Batterie als Stromspeicher
Die weitere Entwicklung der Elektromobilität wird maßgeblich bestimmt werden durch die Entwicklung der Batterietechnik. Schon heute sind in den ersten seriennahen Elektroautos extrem leistungsfähige Akkumulatoren verbaut. Denn in der Tat: Was für den Benziner ein zuverlässiger Motor mit ausgefeilter Steuerung, ist für das Elektroauto der High-Tech-Akku mit diffizilem Batteriemanagement. Die Konstruktion eines geeigneten Elektromotors nimmt sich dagegen vergleichsweise harmlos aus. Kein Wunder, denn die Anforderungen sind hoch: Schließlich soll es beim Aufladen schnell gehen – und danach soll der Akku möglichst für Hunderte von Kilometern Strom liefern.
Gedankenspiel: In naher Zukunft fahren eine oder mehrere Millionen Elektroautos auf unseren Straßen. Gesucht wird nun ein flexibel einsetzbarer Stromspeicher, um Schwankungen im Stromnetz abzupuffern, die naturgemäß bei der Gewinnung erneuerbarer Energien auftreten. Was liegt näher, als dazu die Hochleistungsbatterien der Fahrzeuge zu nutzen? Konkret hieße das: Wenn zum Beispiel starker Wind weht, so dass nicht alle Windenergie im Stromnetz abgenommen werden kann, soll diese dazu dienen, Elektroautos aufzuladen. Das Stromnetz wird entlastet. Und der Fahrzeugbetreiber kann sicher sein, tatsächlich nur mit erneuerbarer Energie unterwegs zu sein.
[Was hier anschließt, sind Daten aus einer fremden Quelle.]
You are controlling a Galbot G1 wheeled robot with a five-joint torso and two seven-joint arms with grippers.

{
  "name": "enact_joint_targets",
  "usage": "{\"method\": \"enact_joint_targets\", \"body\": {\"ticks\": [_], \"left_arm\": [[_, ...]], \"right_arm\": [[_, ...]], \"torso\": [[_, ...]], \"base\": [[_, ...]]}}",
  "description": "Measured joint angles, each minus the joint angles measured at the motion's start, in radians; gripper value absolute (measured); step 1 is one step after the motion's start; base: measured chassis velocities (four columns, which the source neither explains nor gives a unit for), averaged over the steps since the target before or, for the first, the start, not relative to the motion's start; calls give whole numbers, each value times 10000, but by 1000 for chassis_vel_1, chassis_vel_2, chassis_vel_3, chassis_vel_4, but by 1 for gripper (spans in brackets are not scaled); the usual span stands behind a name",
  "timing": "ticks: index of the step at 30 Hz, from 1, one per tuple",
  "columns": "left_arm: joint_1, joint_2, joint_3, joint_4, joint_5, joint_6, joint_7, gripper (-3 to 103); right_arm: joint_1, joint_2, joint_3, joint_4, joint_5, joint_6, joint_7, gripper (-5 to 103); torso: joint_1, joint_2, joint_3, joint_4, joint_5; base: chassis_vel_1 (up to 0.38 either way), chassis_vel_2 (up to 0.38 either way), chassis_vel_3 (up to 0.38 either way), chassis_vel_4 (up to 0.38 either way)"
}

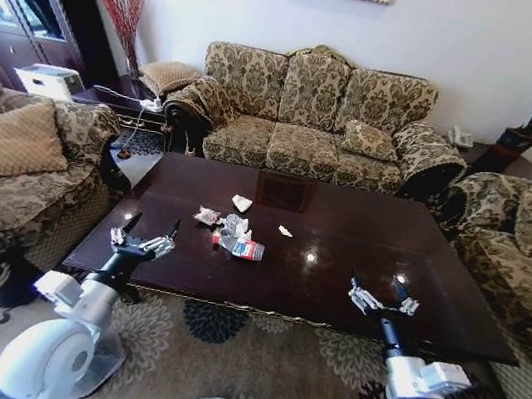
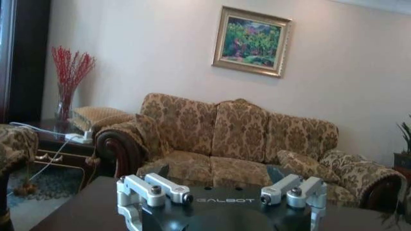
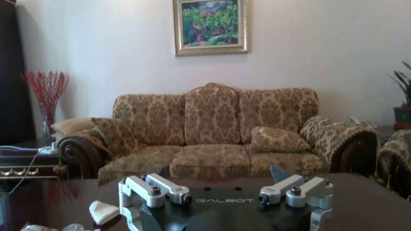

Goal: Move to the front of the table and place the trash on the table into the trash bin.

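Left gripper (image 2: 222, 192) hovering w/ fingers (image 2: 163, 185) spread wide over the table (image 2: 77, 211) near its edge, facing a patterned sofa (image 2: 237, 139) & framed painting (image 2: 251, 41) on wall.

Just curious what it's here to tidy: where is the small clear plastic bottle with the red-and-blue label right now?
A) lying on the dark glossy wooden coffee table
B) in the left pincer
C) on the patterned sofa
A: the small clear plastic bottle with the red-and-blue label lies on the dark glossy wooden coffee table among crumpled white paper scraps.

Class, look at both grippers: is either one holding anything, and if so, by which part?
Nothing is held. The left gripper and the right gripper both hover open over the near edge of the table, apart from the trash near its middle.
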Motion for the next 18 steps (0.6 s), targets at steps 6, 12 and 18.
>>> {"method": "enact_joint_targets", "body": {"ticks": [6, 12, 18], "left_arm": [[105, -169, 116, -30, 182, 1, -32, 100], [64, -201, 163, 23, 221, 128, -71, 100], [44, -223, 110, 151, 232, 534, -211, 100]], "right_arm": [[0, -88, 39, -63, 186, 318, 103, 100], [100, -162, 29, -122, 41, 383, -34, 100], [374, -182, -147, -263, -182, 517, -276, 100]], "torso": [[0, 0, 0, 0, 0], [0, 0, 0, 0, -1], [0, 0, 0, -2, -1]], "base": [[0, 0, 0, 0], [0, 0, 0, 0], [0, 0, 0, 0]]}}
Diese Idee klingt so einfach wie ihre Umsetzung komplex ist. Schließlich muss das Auto ja „wissen“, wann es laden soll. Außerdem muss der Fahrer eingebunden werden, denn vielleicht ist der ja gerade auf der Autobahn unterwegs, wenn der Windstrom zum Aufladen am günstigsten wäre. All dies sind offene Fragen. Dennoch wird bereits in verschiedenen Forschungsansätzen an der Verwirklichung einer solchen intelligenten Ladesteuerung gearbeitet. Im Mittelpunkt des Interesses stehen dabei zunächst Flottenbetreiber, also Unternehmen, die eine Fahrzeugflotte unterhalten. Zum einen, weil diese zu den ersten Anwendern von Elektromobilität zählen. Zum anderen, weil ein Flottenbetreiber das Lademanagement seiner Fahrzeuge besser planen kann als ein Privatnutzer mit nur einem Pkw.
Übrigens: Interessant ist dabei nicht nur der Weg vom Stromnetz ins Auto – die Fachwelt spricht von „Grid to Vehicle“. Auch die umgekehrte Variante – „Vehicle to Grid“ – ist ein Forschungsthema. In diesem Fall sollen Autobesitzer in Zeiten niedriger Energieproduktion die Möglichkeit haben, Strom wieder einzuspeisen. Es liegt auf der Hand, dass für die Umsetzung dieser Vorhaben nicht nur technische Fragen zu klären sind. Auch ein Marktmechanismus, der dem Autofahrer entsprechende Anreize gibt, ist noch zu finden.